First Author: S.Palkovits AUSTRIA

Co Author(s):    N. Hirnschall   O. Findl                 

Abstract Details

Purpose:

Negative dysphotopsia is a rare visual phenomenon occurring after cataract surgery. The hallmark of this condition is an arcuate or crescent shadow in the temporal visual field. Though negative dysphotopsia are reported frequently after surgery when specifically asked for, the proportion of patients significantly impaired is very small. The cause of negative dysphotopsia is still not known, despite possible explanations have been reported. The present study seeks to investigate possible aetiologies for negative dysphotopsia.

Setting:

Hanusch Hospital, Department of Ophthalmology

Methods:

This prospective, case series included patients suffering from negative dysphotopsia after cataract surgery. It is planned to include 15 patients in total. During the study day, a range of objective measurements (including biometry, topography, Purkinjemeter, measurement of pupillary and palpebral fissure diameter and aberrometry) and subjective evaluations (questionnaires, drawing of the shadow) were performed.

Results:

Until now, eight patients were recruited for this study, who respond to perceive a temporal shadow after cataract surgery.
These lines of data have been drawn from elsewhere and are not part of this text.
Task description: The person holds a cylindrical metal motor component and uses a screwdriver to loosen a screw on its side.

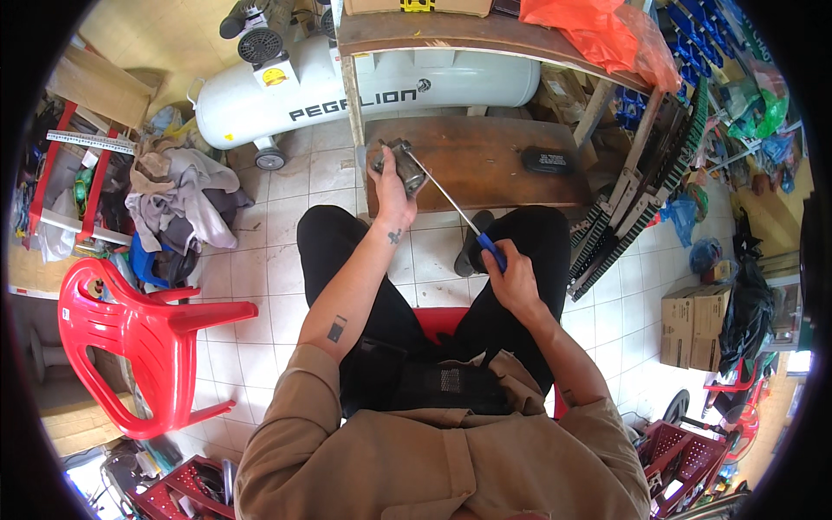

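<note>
My left hand [395,192] is closed round a greyish metal part [406,166], perhaps a carburetor, held up over the near left of a low brown wooden bench [472,139]. A long screwdriver [449,201] with a blue handle and a slim bright shaft is gripped in my right hand [513,279], above my right thigh. Its shaft slants up and left, and its tip meets the upper right side of the metal part. Whether the tip sits in a screw is too small to tell. A small black case [546,159] lies on the bench's right side.
Behind the bench stands a large white air compressor tank [364,94]. A wooden shelf [485,39] with an orange plastic bag [581,30] overhangs the bench. Long dark toothed rails [637,186] lean at right. A red plastic chair [130,347] and grey cloths [186,195] are at left.
</note>
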### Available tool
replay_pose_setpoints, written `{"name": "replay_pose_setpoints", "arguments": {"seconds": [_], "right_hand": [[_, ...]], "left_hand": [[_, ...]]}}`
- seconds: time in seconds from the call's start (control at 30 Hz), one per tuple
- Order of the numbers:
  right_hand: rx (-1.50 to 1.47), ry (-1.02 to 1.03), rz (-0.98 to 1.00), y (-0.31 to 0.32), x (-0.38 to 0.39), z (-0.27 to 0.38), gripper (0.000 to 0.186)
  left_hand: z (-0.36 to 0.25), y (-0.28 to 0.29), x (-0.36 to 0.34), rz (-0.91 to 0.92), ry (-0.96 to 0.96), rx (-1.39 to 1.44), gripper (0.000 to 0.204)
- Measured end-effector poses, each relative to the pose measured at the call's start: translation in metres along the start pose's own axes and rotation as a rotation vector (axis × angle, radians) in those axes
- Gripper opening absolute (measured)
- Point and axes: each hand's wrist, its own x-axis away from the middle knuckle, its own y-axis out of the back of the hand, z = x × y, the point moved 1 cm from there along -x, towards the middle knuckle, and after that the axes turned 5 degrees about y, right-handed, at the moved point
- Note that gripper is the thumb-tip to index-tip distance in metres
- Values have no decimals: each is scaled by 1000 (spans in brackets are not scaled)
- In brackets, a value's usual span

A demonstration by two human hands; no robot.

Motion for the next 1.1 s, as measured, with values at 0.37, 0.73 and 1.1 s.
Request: {"name": "replay_pose_setpoints", "arguments": {"seconds": [0.37,0.73,1.1], "right_hand": [[-277,-121,-24,0,0,-11,28],[-919,-412,178,3,-2,-6,40],[-1016,-474,344,-7,2,-15,43]], "left_hand": [[10,4,-3,80,-161,-88,46],[7,0,-1,209,-151,-115,39],[1,-6,10,232,-106,-168,39]]}}
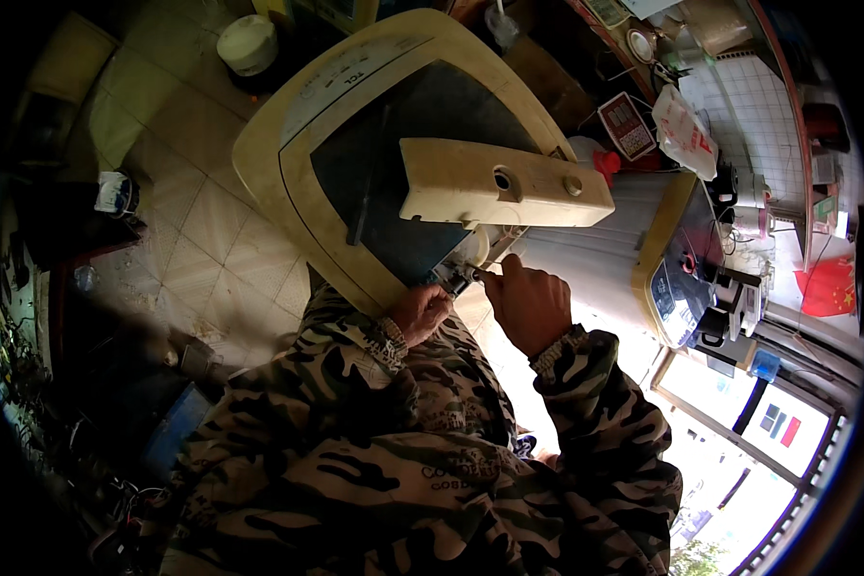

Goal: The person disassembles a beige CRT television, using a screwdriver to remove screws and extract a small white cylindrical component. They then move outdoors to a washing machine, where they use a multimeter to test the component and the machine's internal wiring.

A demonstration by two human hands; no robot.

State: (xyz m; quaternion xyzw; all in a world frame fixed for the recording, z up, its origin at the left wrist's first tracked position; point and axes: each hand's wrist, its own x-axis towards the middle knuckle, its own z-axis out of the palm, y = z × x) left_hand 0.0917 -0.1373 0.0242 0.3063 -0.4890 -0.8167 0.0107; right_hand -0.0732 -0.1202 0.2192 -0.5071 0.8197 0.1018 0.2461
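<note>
My left hand (420,313) is closed at the near edge of a cream washing machine top (259,163) with a dark lid (355,163). Its fingertips pinch near a small dark and metallic part (458,282). To the right, my right hand (533,307) is a fist with the thumb on top, turned toward that part. What it grips is mostly hidden inside the fist. A loose cream panel (451,182) with a round hole and a knob lies across the machine top, just beyond both hands. Thin wires show beneath the panel's near edge.
A second machine with a pale body (595,250) stands on the right. Beyond it are a calculator (627,126), a white plastic bag (684,132) and a cluttered shelf. A white bucket (248,45) sits on the tiled floor (192,230) at far left. Dark clutter fills the lower left.
</note>
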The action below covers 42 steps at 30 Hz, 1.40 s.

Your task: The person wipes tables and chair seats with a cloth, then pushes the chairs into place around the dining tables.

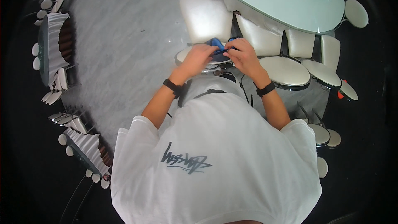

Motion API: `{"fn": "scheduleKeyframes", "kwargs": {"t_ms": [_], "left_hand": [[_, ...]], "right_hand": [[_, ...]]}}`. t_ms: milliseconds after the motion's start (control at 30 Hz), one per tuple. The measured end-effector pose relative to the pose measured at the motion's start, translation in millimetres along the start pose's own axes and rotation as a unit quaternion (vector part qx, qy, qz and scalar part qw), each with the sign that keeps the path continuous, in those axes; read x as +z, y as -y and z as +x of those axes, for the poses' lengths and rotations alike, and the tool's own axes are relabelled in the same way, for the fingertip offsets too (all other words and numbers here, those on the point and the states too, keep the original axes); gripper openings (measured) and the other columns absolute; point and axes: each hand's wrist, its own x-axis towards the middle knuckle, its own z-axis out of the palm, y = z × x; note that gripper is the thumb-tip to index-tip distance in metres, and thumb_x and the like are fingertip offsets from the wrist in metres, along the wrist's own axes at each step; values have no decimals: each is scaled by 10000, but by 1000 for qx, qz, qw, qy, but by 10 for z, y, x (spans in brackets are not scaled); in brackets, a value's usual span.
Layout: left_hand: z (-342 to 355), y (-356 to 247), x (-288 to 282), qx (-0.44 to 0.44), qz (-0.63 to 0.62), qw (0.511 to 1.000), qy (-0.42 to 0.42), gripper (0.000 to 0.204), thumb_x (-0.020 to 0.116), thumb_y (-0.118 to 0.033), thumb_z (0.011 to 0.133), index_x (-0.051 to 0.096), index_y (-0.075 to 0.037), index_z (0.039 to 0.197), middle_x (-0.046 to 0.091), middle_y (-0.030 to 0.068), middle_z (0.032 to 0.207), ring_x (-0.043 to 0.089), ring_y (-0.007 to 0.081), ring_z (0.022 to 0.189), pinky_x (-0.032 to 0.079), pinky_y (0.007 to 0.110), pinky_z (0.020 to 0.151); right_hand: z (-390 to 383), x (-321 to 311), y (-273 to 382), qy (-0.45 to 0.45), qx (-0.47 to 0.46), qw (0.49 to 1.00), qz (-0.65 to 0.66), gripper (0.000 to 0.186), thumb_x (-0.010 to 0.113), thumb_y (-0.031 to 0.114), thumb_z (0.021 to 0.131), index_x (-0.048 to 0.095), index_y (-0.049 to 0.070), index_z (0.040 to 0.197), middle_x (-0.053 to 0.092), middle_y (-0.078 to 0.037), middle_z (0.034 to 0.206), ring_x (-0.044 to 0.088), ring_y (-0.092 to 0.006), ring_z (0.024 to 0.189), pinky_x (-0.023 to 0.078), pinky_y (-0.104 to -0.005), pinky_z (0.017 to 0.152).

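**Both hands work a blue cloth over a white chair**

While the pale green glass tabletop (290, 0) curves away above, a person in a white T-shirt (215, 161) bends over a round white chair seat (184, 54), the landmark of this scene. Left of the seat, grey marbled floor (116, 37) runs toward draped banquet tables. Directly over the seat, the left hand (199, 57) pinches one edge of a blue cloth (216, 45), its fingers (207, 50) curled tight around the fabric. Just right of the seat, the right hand (244, 56) grips the cloth's other side, fingers likewise closed on it. Both wrists carry black bands. Further right, more white chairs (286, 70) line the tabletop's rim. Handling it well would seem to call for even tension between the hands, keeping the cloth bunched above the seat rather than letting a corner trail.
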Motion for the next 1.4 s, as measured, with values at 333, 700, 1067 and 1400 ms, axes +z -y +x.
{"fn": "scheduleKeyframes", "kwargs": {"t_ms": [333, 700, 1067, 1400], "left_hand": [[119, 8, 40, -30, -56, 994, 92, 148, 647, -90, 912, 666, -38, 1049, 677, 178, 1001, 634, 396, 996, 509, 468, 892], [-182, 399, 286, -148, -26, 986, 78, 219, 577, -222, 987, 667, -31, 1047, 705, 187, 1059, 631, 410, 1016, 503, 496, 892], [-135, 133, 145, -94, -30, 995, 24, 488, 701, -273, 890, 634, -84, 1335, 645, 147, 1359, 582, 387, 1247, 477, 484, 1041], [-379, 140, 75, -59, 130, 981, 131, 861, 674, 23, 638, 598, -229, 1457, 550, 70, 1534, 513, 340, 1410, 448, 544, 1128]], "right_hand": [[50, -289, 41, -56, 83, 995, -9, 111, 748, 79, 899, 643, 44, 912, 677, -94, 851, 637, -278, 783, 507, -366, 773], [-773, 112, -812, -180, 422, 865, 203, 152, 695, 121, 986, 620, 12, 910, 713, -49, 824, 646, -93, 722, 514, -252, 681], [-1621, 811, -1159, -163, 553, 769, 276, 157, 650, 153, 1018, 626, -2, 1029, 718, -75, 939, 669, -136, 791, 542, -283, 751], [-1447, 1868, -973, -248, 678, 633, 280, 569, 488, 291, 1061, 469, -104, 1470, 661, -307, 1297, 631, -379, 1248, 444, -390, 1098]]}}
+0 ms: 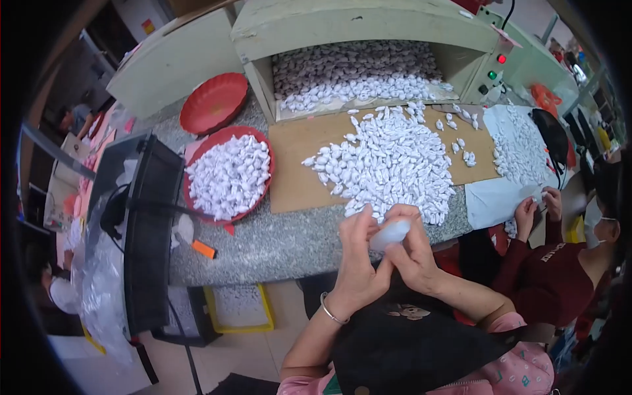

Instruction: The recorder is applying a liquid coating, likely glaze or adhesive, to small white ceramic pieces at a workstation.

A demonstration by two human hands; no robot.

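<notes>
Over the counter's front edge, my left hand (361,260) and my right hand (413,249) are brought together. Both grip a smooth, translucent white piece (390,235), rounded and about palm-sized; its exact kind does not show. The left fingers curl along one side of it, and the right thumb and fingers close on the other. Just beyond the fingertips spreads a heap of small white bulb-shaped pieces (395,158), lying on a tan board (293,187). A red basin (270,172) heaped with similar white pieces stands left of the board.
Behind the board, an open-fronted pale cabinet (368,23) holds many more pieces. Another red basin (214,105), a black crate (155,217) and a small orange item (204,249) are leftward. At right, a co-worker's hands (536,209) work by a white sheet (484,204) bearing pieces.
</notes>
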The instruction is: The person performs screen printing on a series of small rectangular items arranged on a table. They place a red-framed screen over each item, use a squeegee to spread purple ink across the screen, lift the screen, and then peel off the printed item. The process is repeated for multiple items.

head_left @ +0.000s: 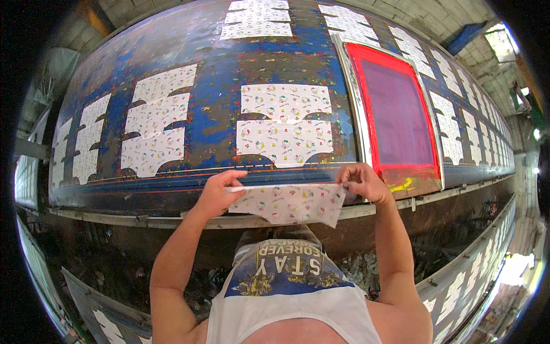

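A white cut fabric piece (289, 203) with a small coloured cartoon print is stretched between my two hands at the table's near edge. My left hand (220, 194) pinches its left upper corner between thumb and fingers. At the right upper corner, my right hand (364, 182) has its fingers closed on the cloth. The piece hangs down in front of me, its lower edge cut in a curve. Just beyond it, two matching printed pieces (285, 139) lie flat on the blue and dark stained table (212, 114), one above the other.
To the right, a screen-printing frame (395, 109) with a red border and purple mesh rests on the table. More printed pieces (156, 120) lie in rows left, right and at the back. A ledge (143, 220) runs along the near edge. Other tables (458, 286) with fabric stand behind me.
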The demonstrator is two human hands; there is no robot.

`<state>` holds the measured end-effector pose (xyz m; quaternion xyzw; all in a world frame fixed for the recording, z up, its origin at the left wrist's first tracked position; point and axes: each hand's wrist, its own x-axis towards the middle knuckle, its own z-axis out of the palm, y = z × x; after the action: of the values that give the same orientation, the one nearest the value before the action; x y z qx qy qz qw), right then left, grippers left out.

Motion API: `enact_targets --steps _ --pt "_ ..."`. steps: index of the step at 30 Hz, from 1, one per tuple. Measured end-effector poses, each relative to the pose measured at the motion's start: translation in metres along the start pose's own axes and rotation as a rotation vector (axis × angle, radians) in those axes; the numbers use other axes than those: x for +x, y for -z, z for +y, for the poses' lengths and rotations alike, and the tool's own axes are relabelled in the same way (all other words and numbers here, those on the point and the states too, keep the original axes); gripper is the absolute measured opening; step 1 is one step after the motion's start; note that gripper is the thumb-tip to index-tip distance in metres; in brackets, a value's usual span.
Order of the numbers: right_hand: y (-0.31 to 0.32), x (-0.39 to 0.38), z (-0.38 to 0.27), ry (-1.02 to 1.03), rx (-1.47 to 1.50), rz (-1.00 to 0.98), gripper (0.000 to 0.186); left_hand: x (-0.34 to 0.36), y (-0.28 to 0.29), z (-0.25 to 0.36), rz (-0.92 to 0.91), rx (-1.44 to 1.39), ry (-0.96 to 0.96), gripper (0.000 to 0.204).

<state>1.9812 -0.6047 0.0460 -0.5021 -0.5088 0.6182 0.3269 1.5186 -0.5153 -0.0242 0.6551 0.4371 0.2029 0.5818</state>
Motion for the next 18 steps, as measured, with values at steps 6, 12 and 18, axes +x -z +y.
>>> enact_targets --steps 6,12,18 --pt "0.012 0.028 0.047 -0.120 -0.457 0.344 0.015 0.037 -0.022 -0.006 0.211 0.308 -0.192 0.056" --pt "-0.023 -0.027 0.041 0.023 -0.716 0.665 0.023 0.026 -0.008 -0.004 0.472 0.528 -0.309 0.057" --pt "-0.025 -0.093 0.028 0.052 -0.734 0.799 0.024 0.025 -0.013 0.009 0.625 0.559 -0.347 0.049"
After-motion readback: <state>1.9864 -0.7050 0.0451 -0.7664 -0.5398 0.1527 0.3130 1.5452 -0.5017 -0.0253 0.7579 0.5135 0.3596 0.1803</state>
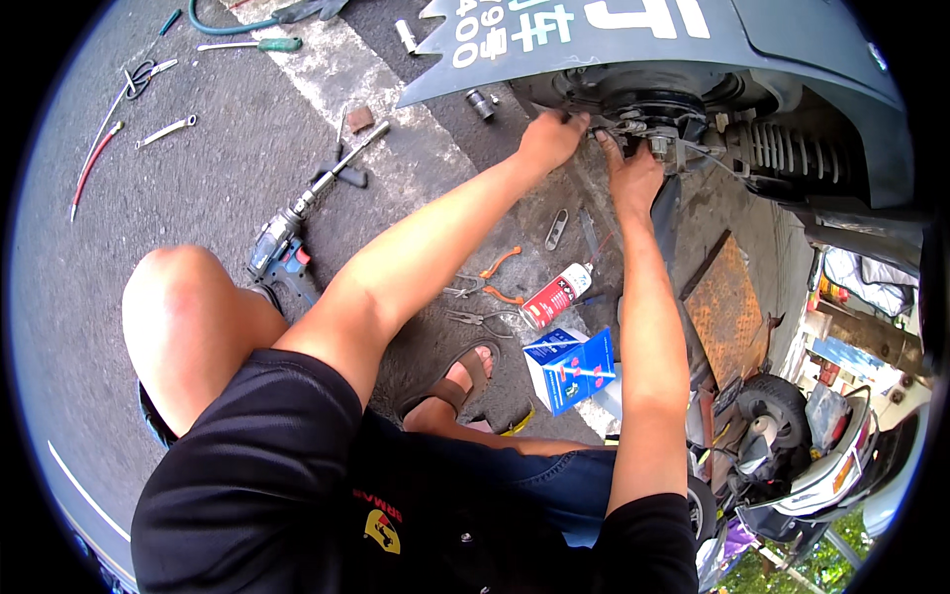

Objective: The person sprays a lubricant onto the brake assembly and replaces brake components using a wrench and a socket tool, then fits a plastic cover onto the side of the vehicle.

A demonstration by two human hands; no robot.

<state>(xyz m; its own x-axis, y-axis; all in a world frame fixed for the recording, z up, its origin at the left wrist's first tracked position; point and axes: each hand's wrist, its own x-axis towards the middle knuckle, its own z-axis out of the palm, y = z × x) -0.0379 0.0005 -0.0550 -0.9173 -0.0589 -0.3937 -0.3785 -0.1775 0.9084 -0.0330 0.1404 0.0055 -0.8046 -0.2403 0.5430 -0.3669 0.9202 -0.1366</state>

During the study day four patients turned out to have a typical temporal arcuate shadow. Two of the remaining four subjects had untypical shadows (one in the inferior the other in the superior visual field), one patient did not perceive the shadow during the study day and another one reported positive dysphotopsia. The ocular characteristics as well as subjective burden of patients with negative dysphotopsia will be presented and discussed at the meeting.

Conclusions:

Negative Dysphotopsia is a poorly understood visual phenomenon after cataract surgery. Several explanations were published previously, though the exact mechanism is still unclear. The present study investigates ocular biometric data in conjunction with psychophysical findings, such as subjective disease burden, as both parameters may play a pivotal role in the development of negative dysphotopsia and the resulting impairment.